African-American patients comprised 34% of study participants; in this
patient demographic, SVR12 rates were 98% (n=49/50). ALLY-2 also
included an 8-week arm; 38 of 50 treatment-naïve patients with HCV
achieved SVR12. However, study investigators concluded that further
studies are needed to assess the potential of shorter-duration, all-oral
treatment regimens.
Additional safety data demonstrated a low rate of Grade 3/4 lab
abnormalities in the study: INR (1%), AST (0.5%), Tbili (4%), Lipase
(3%).
About ALLY-2: Study Design
This Phase III open-label clinical trial randomized 151 treatment-naïve
and 52 treatment-experienced HCV (genotypes 1-4) patients coinfected
with HIV-1 on a broad range of antiretroviral regimens, into 3 cohorts.

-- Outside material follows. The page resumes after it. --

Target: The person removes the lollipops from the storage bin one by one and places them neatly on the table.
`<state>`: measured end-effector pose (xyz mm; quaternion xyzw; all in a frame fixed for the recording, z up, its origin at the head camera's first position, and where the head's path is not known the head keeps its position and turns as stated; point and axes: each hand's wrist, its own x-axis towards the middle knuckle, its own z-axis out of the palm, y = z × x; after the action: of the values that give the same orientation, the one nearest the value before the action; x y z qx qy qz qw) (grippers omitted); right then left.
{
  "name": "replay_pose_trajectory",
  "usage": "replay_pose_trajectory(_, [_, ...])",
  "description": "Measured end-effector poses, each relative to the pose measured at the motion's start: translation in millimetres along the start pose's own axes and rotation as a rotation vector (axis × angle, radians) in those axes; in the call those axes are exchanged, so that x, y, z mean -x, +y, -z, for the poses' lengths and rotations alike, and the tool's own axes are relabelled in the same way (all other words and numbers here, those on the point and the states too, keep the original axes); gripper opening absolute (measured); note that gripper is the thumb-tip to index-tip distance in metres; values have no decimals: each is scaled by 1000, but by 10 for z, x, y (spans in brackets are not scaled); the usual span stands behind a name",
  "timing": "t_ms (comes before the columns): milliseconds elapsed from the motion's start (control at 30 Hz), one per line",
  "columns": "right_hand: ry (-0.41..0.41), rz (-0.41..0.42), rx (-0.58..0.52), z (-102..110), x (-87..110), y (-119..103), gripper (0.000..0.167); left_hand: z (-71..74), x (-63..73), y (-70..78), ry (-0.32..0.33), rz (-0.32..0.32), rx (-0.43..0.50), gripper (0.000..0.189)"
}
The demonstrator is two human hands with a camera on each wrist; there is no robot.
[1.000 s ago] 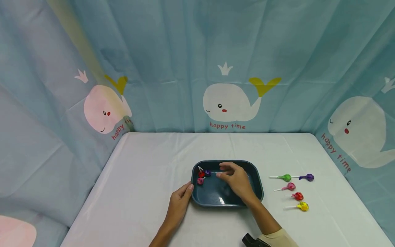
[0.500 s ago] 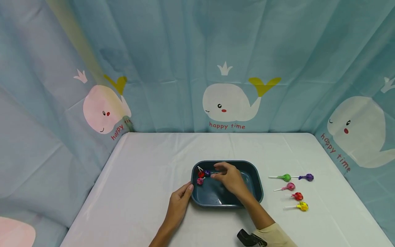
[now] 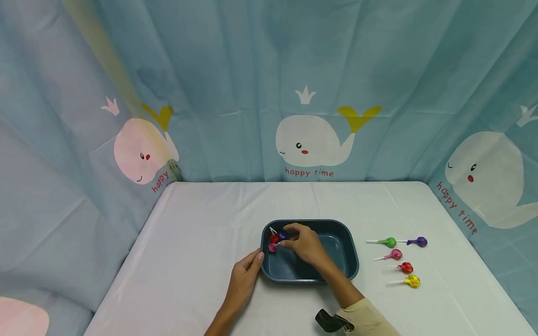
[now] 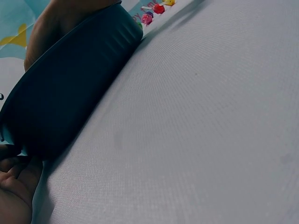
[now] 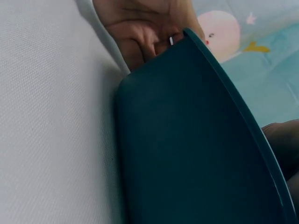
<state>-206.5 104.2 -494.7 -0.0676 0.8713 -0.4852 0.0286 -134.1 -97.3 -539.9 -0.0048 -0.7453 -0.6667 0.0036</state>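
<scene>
A dark blue tray (image 3: pixel 311 281) stands on the white table. My left hand (image 3: pixel 244 280) grips its left rim, thumb on the edge and fingers against the outer wall. Inside, at the far left corner, lie a red lollipop (image 3: pixel 274 238), a purple lollipop (image 3: pixel 282 236) and a pink lollipop (image 3: pixel 272 248). My right hand (image 3: pixel 306 245) reaches into the tray beside them. Its thumb and fingers are apart, around the purple lollipop's right side; contact cannot be made out. Both wrist views mostly show the tray's outer walls (image 4: pixel 65 93).
Right of the tray lie several lollipops: green (image 3: pixel 391 242), purple (image 3: pixel 421 241), pink (image 3: pixel 396 254), red (image 3: pixel 406 267) and yellow (image 3: pixel 414 280). A whale-print curtain (image 3: pixel 235 140) surrounds the table's back and sides. A black device (image 3: pixel 332 322) sits at my right sleeve.
My right hand has moved left inside the tray, from its middle to the lollipops in the left corner. The left hand stays on the rim.
</scene>
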Motion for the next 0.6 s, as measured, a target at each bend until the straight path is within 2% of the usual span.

Among treatment-naïve patients, one cohort received daclatasvir 30, 60,
or 90 mg (dose adjusted for concomitant antiretroviral therapy) plus
sofosbuvir 400 mg once daily for 12 weeks, and another received the same
dosage and combination for 8 weeks.
The treatment-experienced cohort also received daclatasvir 30, 60, or 90
mg plus sofosbuvir 400 mg once daily for 12 weeks. Daclatasvir was
dose-adjusted to accommodate concomitant antiretrovirals: 30 mg with
ritonavir-boosted PIs, 90 mg with NNRTIs except rilpivirine. All cohorts
had follow-up through post-treatment week 24. The primary endpoint was
the SVR12 rate among genotype 1 treatment-naïve patients after 12 weeks
of treatment. Patients with cirrhosis were permitted.